What needs to be done –
All the data below needs to be retyped exactly as shown.

Exercise data –
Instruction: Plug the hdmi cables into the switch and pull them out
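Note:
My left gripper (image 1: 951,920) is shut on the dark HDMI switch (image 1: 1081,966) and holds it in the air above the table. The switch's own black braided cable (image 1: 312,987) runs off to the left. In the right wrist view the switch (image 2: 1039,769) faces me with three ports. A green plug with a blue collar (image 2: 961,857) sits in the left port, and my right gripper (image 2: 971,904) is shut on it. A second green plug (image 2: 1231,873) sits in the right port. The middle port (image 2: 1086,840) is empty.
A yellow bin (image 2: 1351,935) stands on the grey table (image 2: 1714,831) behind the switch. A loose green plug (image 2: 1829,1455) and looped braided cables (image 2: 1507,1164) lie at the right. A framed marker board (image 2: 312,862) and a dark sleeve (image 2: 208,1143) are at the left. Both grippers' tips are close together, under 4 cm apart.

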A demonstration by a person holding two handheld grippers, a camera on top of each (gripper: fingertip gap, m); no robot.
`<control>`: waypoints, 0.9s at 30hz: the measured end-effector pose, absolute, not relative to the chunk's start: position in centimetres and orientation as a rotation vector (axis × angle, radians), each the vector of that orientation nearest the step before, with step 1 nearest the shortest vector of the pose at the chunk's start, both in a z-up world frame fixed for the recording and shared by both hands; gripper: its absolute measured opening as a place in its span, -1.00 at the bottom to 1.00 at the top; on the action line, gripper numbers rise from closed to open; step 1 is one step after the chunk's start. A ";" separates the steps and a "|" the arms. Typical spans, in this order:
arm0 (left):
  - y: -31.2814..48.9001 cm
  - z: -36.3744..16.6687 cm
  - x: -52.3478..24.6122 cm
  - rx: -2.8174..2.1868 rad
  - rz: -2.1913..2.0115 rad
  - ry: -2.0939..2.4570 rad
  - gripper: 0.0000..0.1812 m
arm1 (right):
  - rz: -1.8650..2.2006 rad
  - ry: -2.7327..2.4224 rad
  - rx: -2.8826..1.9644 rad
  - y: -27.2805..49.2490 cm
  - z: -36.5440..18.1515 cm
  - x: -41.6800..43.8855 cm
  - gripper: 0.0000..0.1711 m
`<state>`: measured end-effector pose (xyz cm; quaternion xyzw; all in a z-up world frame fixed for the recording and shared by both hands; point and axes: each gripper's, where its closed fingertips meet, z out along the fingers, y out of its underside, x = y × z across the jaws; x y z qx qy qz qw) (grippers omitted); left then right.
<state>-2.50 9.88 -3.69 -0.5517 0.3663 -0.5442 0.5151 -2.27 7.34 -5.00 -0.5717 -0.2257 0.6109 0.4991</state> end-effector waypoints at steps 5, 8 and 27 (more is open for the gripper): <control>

Solved problem –
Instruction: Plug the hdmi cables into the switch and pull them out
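Note:
My left gripper (image 1: 951,920) is shut on the dark HDMI switch (image 1: 1081,966) and holds it in the air above the table. The switch's own black braided cable (image 1: 312,987) runs off to the left. In the right wrist view the switch (image 2: 1039,769) faces me with three ports. A green plug with a blue collar (image 2: 961,857) sits in the left port, and my right gripper (image 2: 971,904) is shut on it. A second green plug (image 2: 1231,873) sits in the right port. The middle port (image 2: 1086,840) is empty.
A yellow bin (image 2: 1351,935) stands on the grey table (image 2: 1714,831) behind the switch. A loose green plug (image 2: 1829,1455) and looped braided cables (image 2: 1507,1164) lie at the right. A framed marker board (image 2: 312,862) and a dark sleeve (image 2: 208,1143) are at the left. Both grippers' tips are close together, under 4 cm apart.
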
A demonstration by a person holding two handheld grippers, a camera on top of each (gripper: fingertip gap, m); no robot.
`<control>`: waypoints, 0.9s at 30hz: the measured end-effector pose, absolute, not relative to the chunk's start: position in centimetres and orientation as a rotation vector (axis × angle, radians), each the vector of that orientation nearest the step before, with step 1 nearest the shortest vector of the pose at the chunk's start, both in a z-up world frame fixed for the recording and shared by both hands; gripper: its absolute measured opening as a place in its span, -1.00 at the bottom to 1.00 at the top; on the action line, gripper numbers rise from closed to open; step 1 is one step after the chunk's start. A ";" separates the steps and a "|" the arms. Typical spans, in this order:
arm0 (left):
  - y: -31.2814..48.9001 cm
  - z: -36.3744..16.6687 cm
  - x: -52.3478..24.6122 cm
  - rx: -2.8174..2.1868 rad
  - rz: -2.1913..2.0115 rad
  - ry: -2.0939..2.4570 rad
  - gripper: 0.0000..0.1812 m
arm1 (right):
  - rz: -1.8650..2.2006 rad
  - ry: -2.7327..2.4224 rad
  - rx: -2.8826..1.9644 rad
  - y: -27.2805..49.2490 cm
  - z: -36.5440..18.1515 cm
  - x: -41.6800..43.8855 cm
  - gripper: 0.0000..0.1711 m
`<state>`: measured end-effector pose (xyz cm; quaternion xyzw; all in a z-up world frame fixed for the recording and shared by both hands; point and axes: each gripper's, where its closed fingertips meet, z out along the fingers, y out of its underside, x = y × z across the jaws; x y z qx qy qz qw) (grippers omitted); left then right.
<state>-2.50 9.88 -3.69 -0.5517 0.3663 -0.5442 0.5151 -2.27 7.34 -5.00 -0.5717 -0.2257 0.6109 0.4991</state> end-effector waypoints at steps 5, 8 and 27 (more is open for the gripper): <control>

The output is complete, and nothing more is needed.